**Your goal**
Scan the material and copy out each line where the word "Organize" occurs.

**Provided records**
# # #

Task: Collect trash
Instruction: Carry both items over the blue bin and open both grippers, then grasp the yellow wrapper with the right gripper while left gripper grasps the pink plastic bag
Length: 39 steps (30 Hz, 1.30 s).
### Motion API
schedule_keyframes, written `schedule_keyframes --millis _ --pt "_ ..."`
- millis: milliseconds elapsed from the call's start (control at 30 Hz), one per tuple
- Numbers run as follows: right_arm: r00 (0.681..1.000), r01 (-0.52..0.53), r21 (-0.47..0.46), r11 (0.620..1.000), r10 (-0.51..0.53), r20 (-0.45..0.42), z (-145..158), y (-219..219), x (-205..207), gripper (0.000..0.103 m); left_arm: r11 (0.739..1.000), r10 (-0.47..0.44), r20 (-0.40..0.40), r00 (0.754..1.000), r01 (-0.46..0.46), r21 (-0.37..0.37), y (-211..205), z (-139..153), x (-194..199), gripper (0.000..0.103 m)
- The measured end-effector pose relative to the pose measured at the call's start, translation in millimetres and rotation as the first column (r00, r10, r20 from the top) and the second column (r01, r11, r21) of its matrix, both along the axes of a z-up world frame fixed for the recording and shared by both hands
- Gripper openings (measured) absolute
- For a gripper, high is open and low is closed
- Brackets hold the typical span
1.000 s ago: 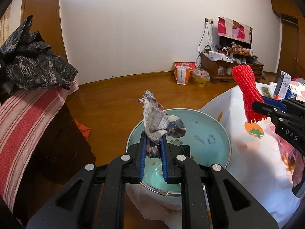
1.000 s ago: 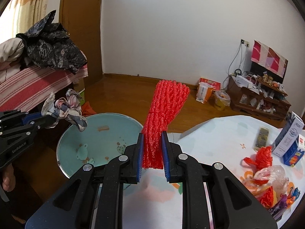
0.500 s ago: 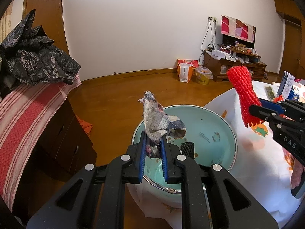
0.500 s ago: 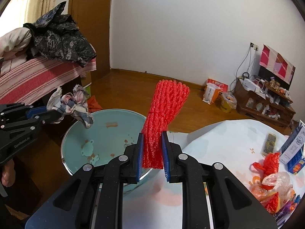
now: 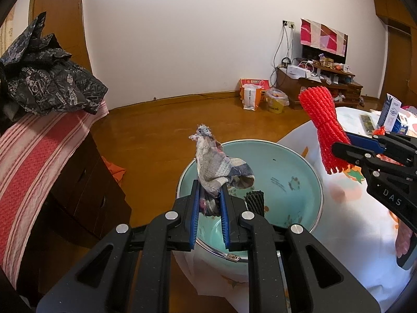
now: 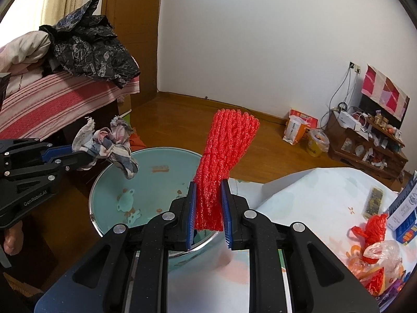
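My left gripper (image 5: 210, 198) is shut on a crumpled grey-and-white rag (image 5: 216, 164) and holds it over the near rim of a pale green basin (image 5: 294, 167). The rag also shows in the right wrist view (image 6: 109, 143), above the basin's left side (image 6: 146, 182). My right gripper (image 6: 208, 206) is shut on a red foam net sleeve (image 6: 224, 156) that stands upright over the basin's right rim. The sleeve also shows in the left wrist view (image 5: 325, 127). A small black ribbed piece (image 5: 255, 200) lies inside the basin.
The basin sits at the edge of a table with a white printed cloth (image 6: 312, 190). Red bags and clear plastic (image 6: 375, 237) and boxes (image 6: 404, 208) lie at its right. A dark cabinet with striped cloth (image 5: 39, 156) stands left. Wooden floor lies beyond.
Both grippers have moved a little closer over the basin, each still holding its item. The red sleeve has drifted left, toward the basin's rim.
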State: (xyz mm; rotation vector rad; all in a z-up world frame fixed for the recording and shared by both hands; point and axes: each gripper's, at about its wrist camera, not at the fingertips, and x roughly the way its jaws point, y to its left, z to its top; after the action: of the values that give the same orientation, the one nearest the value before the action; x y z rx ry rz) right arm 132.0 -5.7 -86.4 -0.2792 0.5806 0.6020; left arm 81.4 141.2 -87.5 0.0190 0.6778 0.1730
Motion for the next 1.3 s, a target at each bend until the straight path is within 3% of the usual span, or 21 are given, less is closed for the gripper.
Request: schedule_keyframes --millis 667,767,800,833,867,933,1033,1100,1300 --pt "1.0 -0.026 -0.009 1.0 0.026 0.0 1 5 -4 0.019 1.0 -0.006 0.002 1.0 0.006 -0.006 -2 0 -1 0.016" --pt "0.998 -0.059 -0.019 0.998 0.058 -0.017 -3 9 -4 0.023 1.0 -0.019 0.001 1.0 0.019 -0.015 -4 0 0 0.022" --pt "0.998 -0.064 -0.025 0.998 0.064 -0.014 -4 10 -5 0.032 1.0 -0.025 0.001 1.0 0.025 -0.017 -6 0 -1 0.025" --pt "0.998 -0.063 -0.029 0.998 0.063 -0.007 -5 11 -7 0.038 0.999 -0.03 -0.003 1.0 0.03 -0.016 -8 0 0 0.03" --pt "0.998 -0.062 -0.025 0.998 0.062 -0.006 -5 10 -8 0.042 0.999 -0.032 -0.002 0.999 0.032 -0.017 -8 0 0 0.041" --pt "0.998 -0.055 -0.027 0.998 0.054 -0.012 -7 8 -7 0.042 1.0 -0.026 0.004 1.0 0.026 -0.014 -9 1 -1 0.052" --pt "0.999 -0.036 -0.027 0.999 0.036 -0.012 -7 4 -7 0.044 0.999 -0.03 0.004 1.0 0.03 -0.017 -10 1 -1 0.055" --pt "1.0 -0.012 -0.028 1.0 0.012 -0.013 -5 -2 -8 0.045 1.0 -0.023 0.003 1.0 0.023 -0.021 -10 1 -1 0.062" --pt "0.994 0.106 -0.053 0.993 -0.106 0.007 5 -48 -34 0.049 0.998 -0.048 -0.024 0.999 0.046 -0.047 -27 -7 -4 0.062"
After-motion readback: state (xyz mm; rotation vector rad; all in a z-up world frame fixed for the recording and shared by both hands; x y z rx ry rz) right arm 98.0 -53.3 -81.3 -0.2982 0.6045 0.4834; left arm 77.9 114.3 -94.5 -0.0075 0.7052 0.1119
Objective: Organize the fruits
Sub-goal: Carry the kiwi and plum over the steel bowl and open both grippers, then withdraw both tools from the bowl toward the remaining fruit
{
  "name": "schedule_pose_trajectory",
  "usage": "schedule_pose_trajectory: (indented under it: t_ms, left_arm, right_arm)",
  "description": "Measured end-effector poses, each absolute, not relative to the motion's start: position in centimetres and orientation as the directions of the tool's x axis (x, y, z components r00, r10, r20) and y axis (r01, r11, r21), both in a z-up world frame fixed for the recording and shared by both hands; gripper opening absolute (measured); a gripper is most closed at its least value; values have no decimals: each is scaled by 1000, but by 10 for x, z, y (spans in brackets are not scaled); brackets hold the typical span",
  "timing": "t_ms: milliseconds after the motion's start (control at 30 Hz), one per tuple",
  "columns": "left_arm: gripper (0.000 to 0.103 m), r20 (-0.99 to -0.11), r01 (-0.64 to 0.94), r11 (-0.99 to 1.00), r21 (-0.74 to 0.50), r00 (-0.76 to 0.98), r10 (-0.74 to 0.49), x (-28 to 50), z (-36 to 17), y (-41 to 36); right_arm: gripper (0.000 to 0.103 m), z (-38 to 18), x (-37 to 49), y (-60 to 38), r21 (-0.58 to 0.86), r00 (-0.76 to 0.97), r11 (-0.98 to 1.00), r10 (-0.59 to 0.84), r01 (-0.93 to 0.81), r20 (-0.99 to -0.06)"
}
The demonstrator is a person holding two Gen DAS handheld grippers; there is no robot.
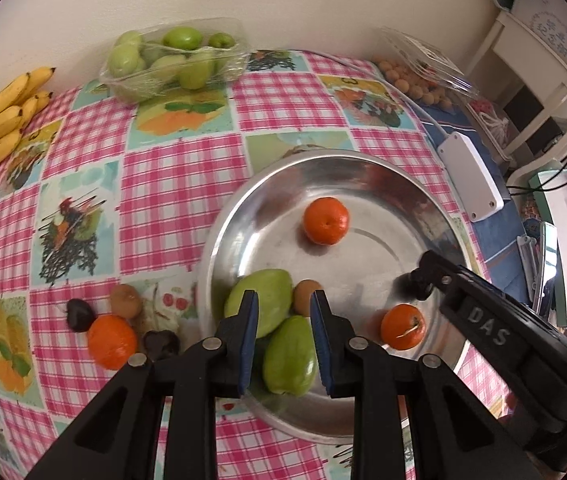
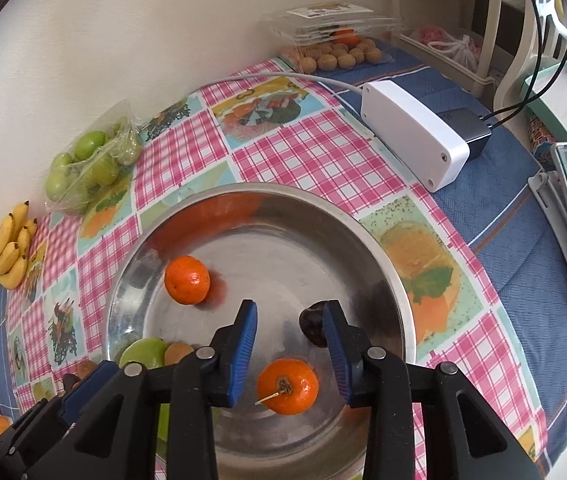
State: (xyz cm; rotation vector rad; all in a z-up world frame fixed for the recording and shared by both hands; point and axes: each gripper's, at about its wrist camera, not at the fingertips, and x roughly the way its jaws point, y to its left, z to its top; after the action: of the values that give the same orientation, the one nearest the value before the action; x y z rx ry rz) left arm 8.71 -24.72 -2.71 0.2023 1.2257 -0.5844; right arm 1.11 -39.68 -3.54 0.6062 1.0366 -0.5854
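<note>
The right claw (image 2: 289,354) stands a little open above the bowl (image 2: 383,272); its pads press on nothing, and an orange (image 2: 287,386) lies loose between them at the bottom of the frame. I think it should lift straight up, not touching the fruit. The left claw (image 1: 283,338) is shut and empty. The bowl holds two green fruits (image 1: 261,306), two oranges, a kiwi (image 1: 306,296) and a dark fruit (image 2: 312,326).

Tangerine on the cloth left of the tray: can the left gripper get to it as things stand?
Probably yes. The tangerine sits on the tablecloth just outside the metal tray, uncovered from above. The left gripper holds nothing. Two dark fruits and a kiwi crowd it, so finger room is tight.
</note>
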Motion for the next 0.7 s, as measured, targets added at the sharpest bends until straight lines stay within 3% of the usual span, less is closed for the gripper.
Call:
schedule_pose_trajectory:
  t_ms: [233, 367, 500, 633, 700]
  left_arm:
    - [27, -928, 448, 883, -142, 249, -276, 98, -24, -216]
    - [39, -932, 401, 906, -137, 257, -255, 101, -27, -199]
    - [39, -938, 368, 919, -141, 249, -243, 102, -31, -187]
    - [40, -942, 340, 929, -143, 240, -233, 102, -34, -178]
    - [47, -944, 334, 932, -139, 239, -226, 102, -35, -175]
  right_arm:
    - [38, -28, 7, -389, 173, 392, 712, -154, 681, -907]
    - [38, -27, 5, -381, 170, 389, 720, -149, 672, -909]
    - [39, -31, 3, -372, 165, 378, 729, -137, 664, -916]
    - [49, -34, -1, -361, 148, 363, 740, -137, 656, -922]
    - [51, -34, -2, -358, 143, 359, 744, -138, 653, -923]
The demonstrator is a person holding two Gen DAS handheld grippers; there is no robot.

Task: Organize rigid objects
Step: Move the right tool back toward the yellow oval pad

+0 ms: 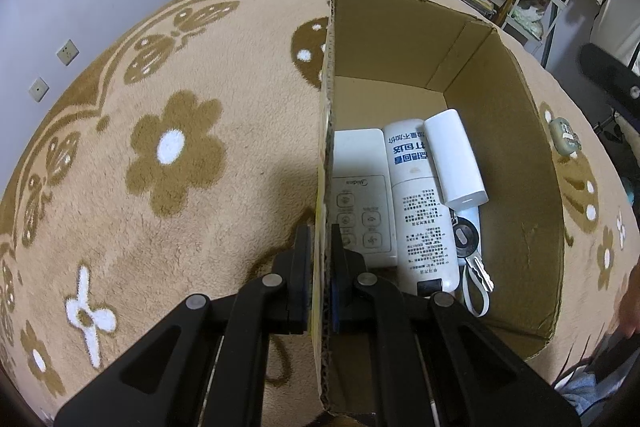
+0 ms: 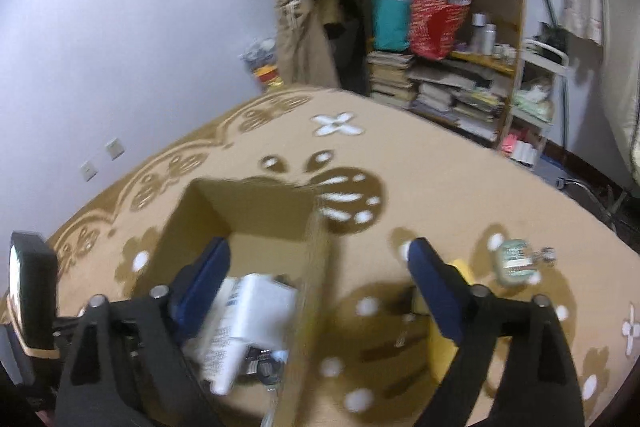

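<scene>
Carpet [image 1: 200, 227] with brown flowers carries an open cardboard box [image 1: 500, 147], and most of the rigid things already lie inside it: a white remote control [image 1: 360, 195], a white bottle with printed text [image 1: 420, 211], a white power bank [image 1: 456, 163] lying partly on the bottle, and keys [image 1: 476, 267] at the near end. They all lie with their long axes along the length of the box.

The left gripper [image 1: 322, 247] is clenched on the near left wall of the box, one pad outside and one inside, so it steadies the box.

The right gripper [image 2: 320, 267] hangs above the box's right wall with its jaws spread wide and nothing between the pads.

One thing remains outside, I think: a small pale green case [image 2: 514, 261] on the carpet, to the right of the box and well apart from it. A yellow object [image 2: 448, 355] shows just behind the right finger, but I cannot tell what it is. The case lies to the right of the open jaws, on the far side from the left hand, so the right hand is clearly the nearer one for it. Its long axis looks tilted relative to the jaws, though the blur makes this uncertain.
</scene>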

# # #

**Solution to the exercise**
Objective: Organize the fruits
Task: Organize rigid objects

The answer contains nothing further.